Common medical problems associated with Chronic Anorexia

As a medical doctor treating almost exclusively people with eating disorders, I see a cross section of complex conditions in almost every medical field. This experience leads me to often have a very narrow band of knowledge to diagnose and treat unusual situations. This post will highlight some common medical problems with anorexia and the next post with bulimia. 

Anorexia frequently causes severe gastrointestinal issues. This system is essentially one long tube lined by muscles that moves food and then stool through the body. Like other muscles, disuse leads to atrophy. Anorexic patients experience a GI system that stops working, namely gastroparesis (slowed digestion) and colonic inertia (chronic constipation). The symptoms people experience are bloating, gas and often painful constipation, all of which makes it even more difficult to eat. Treatment has limited benefit and only eating truly heals the problem, a conundrum for someone with anorexia. 

Poor circulation is another common chronic problem, especially to the fingers and toes. It's not uncommon for people with anorexia to have blue or even white fingers and toes in the winter. Often it can take an hour to restore full circulation once someone comes inside from the cold. There are medications that improve these symptoms and stop worsening of the circulation.
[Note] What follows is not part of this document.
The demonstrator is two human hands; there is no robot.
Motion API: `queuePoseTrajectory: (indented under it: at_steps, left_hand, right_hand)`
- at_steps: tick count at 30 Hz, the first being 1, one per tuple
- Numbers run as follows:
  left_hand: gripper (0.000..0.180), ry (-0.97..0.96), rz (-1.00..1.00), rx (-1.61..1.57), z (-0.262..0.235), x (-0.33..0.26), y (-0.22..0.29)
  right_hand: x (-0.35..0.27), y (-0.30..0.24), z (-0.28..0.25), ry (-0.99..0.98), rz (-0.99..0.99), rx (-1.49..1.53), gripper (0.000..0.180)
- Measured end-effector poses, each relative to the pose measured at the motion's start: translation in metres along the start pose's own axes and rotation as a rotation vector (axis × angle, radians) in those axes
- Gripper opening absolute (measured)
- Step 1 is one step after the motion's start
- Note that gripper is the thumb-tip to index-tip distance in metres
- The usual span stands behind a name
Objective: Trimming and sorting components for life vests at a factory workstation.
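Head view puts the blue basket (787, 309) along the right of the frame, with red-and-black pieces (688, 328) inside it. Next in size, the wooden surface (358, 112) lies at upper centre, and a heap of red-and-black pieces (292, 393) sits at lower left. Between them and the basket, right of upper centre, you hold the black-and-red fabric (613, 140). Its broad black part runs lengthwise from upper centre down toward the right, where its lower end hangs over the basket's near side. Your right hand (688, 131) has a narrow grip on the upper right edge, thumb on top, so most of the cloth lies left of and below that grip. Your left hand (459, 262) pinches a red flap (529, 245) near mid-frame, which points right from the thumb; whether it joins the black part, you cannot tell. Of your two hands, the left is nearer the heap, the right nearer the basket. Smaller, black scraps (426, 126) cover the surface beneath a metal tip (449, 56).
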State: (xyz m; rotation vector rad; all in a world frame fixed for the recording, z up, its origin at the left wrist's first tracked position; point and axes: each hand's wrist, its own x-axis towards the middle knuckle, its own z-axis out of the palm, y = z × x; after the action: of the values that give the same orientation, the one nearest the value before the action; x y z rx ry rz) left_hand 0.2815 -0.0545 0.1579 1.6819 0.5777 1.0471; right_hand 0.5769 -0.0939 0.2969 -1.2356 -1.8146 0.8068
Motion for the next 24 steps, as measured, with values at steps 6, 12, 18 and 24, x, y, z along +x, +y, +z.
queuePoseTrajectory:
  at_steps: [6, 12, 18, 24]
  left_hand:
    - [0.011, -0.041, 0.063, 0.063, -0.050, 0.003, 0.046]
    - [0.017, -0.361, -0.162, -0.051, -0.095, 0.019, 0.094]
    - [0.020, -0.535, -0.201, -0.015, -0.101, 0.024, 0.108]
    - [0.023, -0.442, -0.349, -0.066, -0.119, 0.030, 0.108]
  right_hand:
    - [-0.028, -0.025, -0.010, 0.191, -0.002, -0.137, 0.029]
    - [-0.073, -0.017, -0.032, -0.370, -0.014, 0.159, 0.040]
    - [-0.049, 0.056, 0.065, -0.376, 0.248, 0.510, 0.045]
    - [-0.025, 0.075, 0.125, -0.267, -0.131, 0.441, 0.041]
Malnutrition limits the body's ability to maintain distal circulation to parts of the body furthest from the heart and prioritizes the functioning of the most important organs. 

For many complex and not fully understood medical reasons, patients with anorexia have trouble managing fluids. What this means practically is that people can often get swelling in their legs and sometimes through their entire body. The body cannot manage where the excess fluid goes and so it can build up in various places, some of which are medically worrisome. At its worst, people can gain up to 20 lbs of fluid overnight only to lose it in a few days. The best way to manage this medical problem is to monitor symptoms carefully and not rush to any medical treatment. Typical treatment for swelling can be dangerous for someone with anorexia because the balance of health is precarious. It's best to let the body handle the fluid and just to watch the basic vital signs. 


These three medical effects of anorexia are relatively common although very different from healthy people of the same age. Knowing the best way to manage the symptoms is critical for someone sick with this illness to keep them safe. Following standard protocol may be dangerous because an anorexic body survives and functions very differently from a healthy one.